══ Data records
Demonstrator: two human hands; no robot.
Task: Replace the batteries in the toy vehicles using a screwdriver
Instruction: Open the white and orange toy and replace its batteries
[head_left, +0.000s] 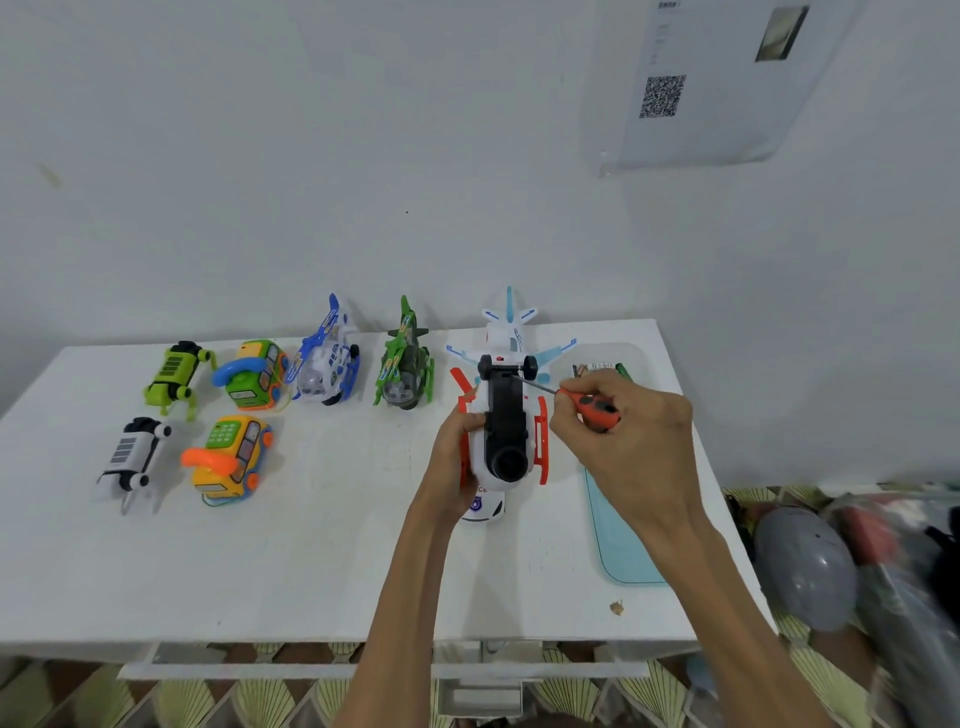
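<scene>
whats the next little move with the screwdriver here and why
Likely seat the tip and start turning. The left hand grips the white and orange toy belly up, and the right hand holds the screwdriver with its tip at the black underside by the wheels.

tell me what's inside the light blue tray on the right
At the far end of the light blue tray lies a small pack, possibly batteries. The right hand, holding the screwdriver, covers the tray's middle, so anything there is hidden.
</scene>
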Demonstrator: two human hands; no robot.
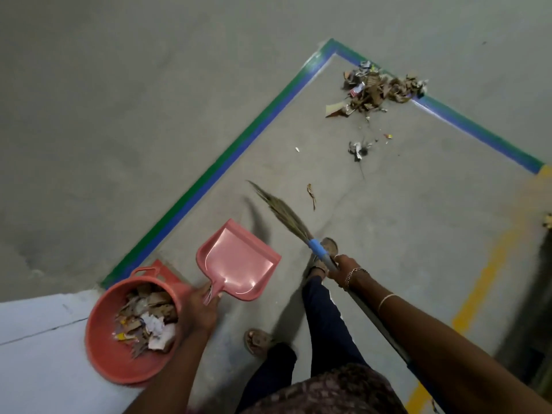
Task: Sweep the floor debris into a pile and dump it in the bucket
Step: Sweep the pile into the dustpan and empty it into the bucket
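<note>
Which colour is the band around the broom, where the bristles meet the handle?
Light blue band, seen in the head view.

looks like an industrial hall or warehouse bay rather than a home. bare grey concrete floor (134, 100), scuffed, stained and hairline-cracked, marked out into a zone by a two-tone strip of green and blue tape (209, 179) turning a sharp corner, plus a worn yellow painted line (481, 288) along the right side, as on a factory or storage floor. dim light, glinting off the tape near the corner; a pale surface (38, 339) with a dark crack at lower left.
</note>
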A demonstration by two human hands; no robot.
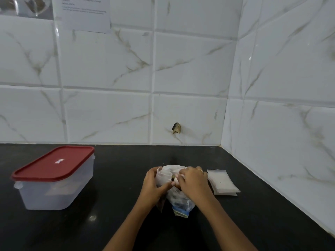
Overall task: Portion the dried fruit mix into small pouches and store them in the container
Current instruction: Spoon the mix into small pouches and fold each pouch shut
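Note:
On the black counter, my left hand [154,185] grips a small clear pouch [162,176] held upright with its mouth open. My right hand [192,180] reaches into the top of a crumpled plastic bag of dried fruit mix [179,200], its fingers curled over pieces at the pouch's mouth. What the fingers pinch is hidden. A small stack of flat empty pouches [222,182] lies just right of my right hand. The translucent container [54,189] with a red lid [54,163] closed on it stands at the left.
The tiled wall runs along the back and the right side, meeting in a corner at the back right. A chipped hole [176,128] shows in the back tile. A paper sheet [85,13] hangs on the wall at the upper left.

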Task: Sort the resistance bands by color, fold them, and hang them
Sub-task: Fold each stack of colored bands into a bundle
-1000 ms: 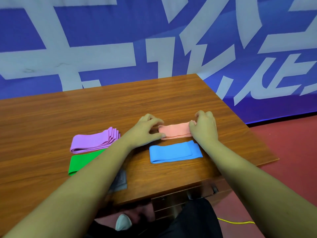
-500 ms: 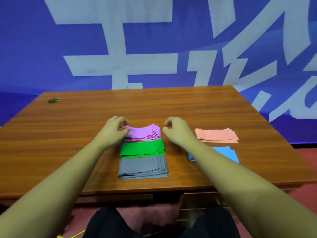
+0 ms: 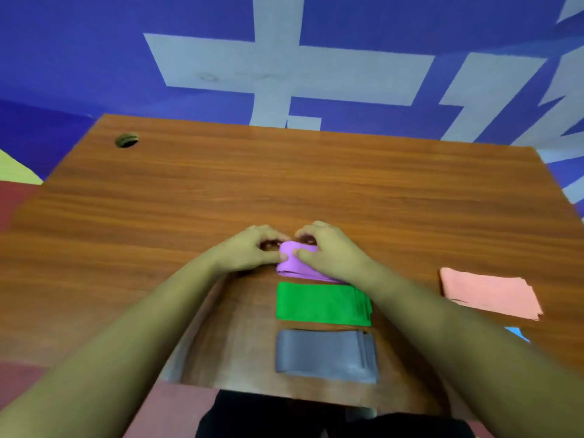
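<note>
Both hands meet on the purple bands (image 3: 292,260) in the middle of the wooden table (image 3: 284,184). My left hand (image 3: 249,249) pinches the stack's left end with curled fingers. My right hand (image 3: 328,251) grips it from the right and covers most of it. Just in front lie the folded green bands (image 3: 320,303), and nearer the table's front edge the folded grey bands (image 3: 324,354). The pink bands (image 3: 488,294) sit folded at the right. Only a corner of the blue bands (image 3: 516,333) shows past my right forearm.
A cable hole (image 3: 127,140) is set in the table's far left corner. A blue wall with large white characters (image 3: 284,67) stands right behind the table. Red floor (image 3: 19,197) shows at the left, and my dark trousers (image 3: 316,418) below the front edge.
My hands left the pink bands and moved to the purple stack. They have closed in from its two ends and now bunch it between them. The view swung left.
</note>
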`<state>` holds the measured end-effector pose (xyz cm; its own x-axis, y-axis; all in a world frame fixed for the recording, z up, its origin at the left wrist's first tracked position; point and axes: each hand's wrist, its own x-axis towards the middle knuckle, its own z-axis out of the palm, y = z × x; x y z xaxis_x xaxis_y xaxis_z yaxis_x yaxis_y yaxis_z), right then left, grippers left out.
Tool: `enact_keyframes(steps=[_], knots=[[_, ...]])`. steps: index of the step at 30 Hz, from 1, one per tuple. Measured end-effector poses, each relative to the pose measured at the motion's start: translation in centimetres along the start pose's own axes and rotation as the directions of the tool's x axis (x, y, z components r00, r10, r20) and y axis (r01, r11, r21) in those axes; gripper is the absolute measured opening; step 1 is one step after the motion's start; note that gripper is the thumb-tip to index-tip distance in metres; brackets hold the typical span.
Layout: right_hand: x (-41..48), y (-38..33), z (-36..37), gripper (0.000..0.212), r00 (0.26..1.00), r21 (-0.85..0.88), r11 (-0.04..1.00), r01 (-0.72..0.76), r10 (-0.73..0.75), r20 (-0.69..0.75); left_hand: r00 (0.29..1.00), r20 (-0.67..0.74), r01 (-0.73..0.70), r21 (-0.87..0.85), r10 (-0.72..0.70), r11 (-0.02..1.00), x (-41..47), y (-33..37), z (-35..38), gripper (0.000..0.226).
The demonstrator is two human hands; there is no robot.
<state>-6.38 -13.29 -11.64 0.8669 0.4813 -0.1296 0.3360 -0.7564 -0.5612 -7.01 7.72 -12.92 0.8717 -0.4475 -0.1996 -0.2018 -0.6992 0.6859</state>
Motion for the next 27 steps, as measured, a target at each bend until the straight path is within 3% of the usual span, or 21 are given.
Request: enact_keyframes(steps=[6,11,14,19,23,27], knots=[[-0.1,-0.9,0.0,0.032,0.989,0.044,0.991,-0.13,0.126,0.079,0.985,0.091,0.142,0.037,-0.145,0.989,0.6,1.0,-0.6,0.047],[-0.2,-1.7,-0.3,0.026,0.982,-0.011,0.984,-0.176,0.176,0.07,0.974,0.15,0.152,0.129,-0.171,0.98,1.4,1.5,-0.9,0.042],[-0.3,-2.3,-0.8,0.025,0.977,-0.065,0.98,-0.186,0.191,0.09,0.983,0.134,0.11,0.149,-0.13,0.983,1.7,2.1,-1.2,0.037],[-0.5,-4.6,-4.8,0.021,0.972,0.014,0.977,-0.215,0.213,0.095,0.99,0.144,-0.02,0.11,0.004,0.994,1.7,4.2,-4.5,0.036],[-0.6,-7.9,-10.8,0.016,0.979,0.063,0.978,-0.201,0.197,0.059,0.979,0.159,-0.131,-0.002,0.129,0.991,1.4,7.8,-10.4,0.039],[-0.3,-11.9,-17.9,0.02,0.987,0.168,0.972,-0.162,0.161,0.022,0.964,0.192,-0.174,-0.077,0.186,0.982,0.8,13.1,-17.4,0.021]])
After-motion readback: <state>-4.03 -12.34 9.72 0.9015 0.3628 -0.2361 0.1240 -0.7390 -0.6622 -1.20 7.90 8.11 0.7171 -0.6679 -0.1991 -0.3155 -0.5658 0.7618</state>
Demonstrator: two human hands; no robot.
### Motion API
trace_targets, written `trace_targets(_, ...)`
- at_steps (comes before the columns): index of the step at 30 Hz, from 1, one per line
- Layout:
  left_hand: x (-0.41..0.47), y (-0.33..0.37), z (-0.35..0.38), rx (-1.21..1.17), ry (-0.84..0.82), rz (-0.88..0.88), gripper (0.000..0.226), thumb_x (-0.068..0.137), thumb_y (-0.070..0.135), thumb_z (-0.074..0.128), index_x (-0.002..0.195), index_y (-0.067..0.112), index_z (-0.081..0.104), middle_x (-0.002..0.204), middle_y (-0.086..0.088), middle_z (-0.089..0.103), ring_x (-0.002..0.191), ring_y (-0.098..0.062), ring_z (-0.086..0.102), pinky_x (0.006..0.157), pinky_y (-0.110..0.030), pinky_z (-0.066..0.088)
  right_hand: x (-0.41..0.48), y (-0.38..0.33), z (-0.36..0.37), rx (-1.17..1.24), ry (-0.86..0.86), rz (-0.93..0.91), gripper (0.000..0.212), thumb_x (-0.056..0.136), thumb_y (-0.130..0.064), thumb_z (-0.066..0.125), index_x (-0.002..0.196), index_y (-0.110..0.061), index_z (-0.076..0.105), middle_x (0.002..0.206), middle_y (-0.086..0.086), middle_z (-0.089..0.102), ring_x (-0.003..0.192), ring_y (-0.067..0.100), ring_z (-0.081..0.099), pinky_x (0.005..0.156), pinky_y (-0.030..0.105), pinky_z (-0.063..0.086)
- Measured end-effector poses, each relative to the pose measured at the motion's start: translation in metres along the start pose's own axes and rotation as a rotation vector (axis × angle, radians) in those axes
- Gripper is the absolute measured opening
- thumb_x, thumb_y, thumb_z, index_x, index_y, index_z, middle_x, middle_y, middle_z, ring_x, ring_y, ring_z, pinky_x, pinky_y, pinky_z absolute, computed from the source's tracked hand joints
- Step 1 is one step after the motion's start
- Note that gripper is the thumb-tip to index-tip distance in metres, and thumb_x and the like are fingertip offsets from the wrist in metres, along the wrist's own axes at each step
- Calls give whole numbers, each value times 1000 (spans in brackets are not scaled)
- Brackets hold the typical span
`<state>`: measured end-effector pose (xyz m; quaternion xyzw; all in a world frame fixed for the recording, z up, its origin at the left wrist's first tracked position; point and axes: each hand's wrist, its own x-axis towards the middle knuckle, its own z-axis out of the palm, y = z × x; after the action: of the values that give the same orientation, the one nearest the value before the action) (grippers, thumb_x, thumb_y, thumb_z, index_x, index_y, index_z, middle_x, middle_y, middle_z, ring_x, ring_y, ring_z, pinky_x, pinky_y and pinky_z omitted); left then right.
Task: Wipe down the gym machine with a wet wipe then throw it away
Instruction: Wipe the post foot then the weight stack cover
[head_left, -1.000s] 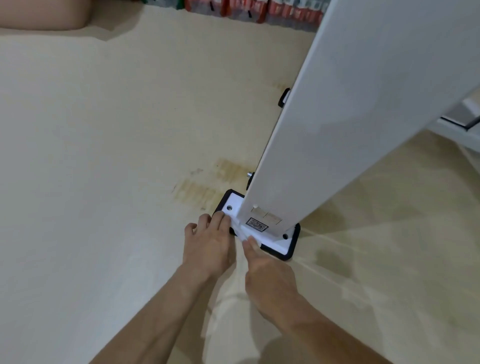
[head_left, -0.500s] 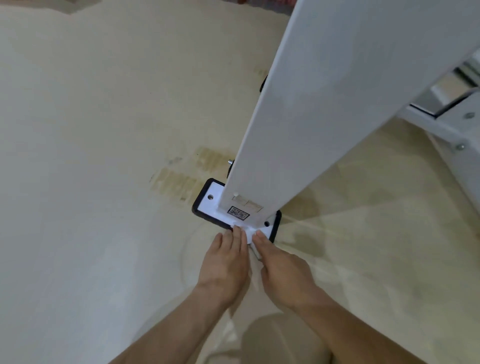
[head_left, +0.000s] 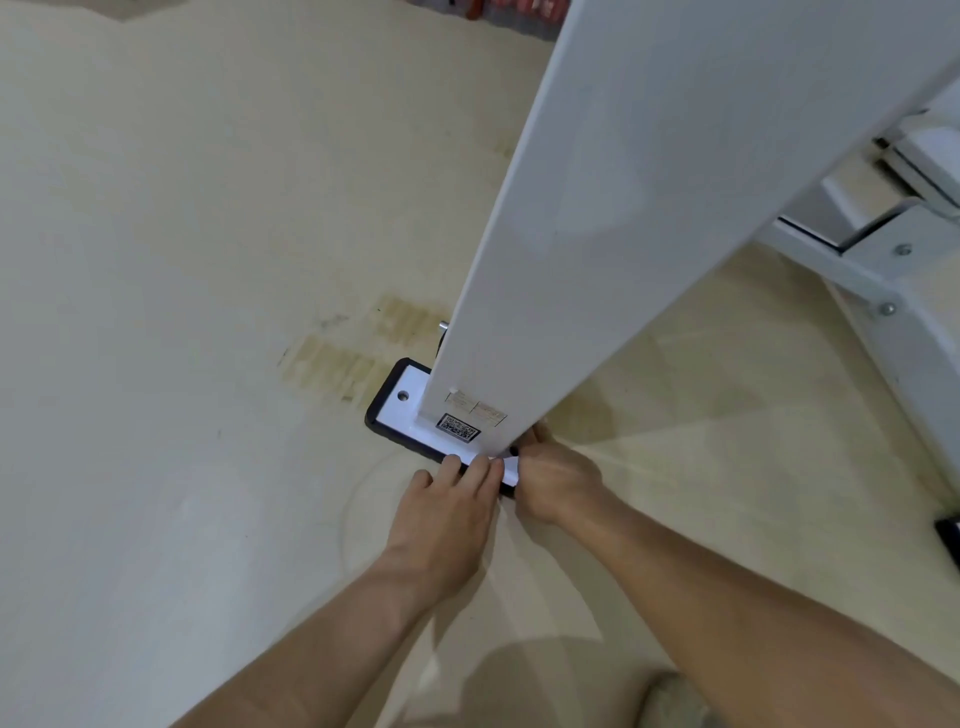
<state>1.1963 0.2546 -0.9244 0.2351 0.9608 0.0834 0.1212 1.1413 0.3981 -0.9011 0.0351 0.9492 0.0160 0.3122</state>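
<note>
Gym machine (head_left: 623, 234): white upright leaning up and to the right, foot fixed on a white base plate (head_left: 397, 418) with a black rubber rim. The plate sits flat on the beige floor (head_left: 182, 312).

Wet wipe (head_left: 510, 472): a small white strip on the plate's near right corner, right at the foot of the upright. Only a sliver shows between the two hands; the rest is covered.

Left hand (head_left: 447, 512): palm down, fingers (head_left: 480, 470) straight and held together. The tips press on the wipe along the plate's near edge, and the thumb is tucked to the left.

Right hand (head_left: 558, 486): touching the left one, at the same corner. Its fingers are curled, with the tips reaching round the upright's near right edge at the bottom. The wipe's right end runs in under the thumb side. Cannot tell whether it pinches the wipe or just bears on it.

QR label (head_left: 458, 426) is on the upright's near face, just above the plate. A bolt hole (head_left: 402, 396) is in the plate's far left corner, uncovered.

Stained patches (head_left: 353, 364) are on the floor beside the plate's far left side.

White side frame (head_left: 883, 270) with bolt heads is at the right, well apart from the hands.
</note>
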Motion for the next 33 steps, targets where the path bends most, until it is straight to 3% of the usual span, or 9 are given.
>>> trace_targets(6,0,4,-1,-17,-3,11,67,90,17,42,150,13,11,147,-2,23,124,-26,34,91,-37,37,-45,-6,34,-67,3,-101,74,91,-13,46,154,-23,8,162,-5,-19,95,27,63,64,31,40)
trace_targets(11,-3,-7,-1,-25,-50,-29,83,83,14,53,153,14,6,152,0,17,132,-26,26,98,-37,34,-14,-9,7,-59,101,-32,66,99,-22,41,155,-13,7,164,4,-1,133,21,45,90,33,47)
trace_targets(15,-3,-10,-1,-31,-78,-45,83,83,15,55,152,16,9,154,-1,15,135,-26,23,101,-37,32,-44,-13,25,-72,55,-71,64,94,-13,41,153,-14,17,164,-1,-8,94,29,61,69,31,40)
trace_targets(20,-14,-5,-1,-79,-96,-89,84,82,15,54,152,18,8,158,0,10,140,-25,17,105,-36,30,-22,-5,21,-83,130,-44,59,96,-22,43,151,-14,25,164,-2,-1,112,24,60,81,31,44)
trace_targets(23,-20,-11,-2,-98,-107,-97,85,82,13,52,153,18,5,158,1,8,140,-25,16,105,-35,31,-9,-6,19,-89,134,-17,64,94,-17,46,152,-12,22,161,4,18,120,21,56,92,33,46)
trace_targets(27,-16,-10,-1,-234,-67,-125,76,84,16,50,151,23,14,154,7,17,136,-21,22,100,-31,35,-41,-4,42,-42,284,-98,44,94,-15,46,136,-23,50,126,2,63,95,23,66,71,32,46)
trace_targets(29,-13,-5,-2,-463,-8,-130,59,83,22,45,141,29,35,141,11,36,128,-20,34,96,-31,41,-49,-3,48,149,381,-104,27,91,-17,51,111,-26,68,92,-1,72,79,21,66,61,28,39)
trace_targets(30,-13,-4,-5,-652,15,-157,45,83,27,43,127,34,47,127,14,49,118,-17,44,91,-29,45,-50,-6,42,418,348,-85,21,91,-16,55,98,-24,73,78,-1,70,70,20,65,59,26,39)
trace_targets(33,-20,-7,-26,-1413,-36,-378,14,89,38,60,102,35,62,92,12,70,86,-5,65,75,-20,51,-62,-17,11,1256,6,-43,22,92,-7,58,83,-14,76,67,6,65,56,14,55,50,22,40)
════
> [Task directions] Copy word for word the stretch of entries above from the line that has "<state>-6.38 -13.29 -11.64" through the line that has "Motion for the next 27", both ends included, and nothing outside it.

> [Solution]
<state>-6.38 -13.29 -11.64 0.8669 0.4813 -0.1296 0.3360 -0.7564 -0.5612 -7.01 7.72 -12.92 0.8717 -0.4475 -0.1996 -0.2018 -0.6992 0.6859</state>
Motion for the next 27 steps, as measured, a target at each bend until the straight path is within 3% of the usual span, or 21 are given.

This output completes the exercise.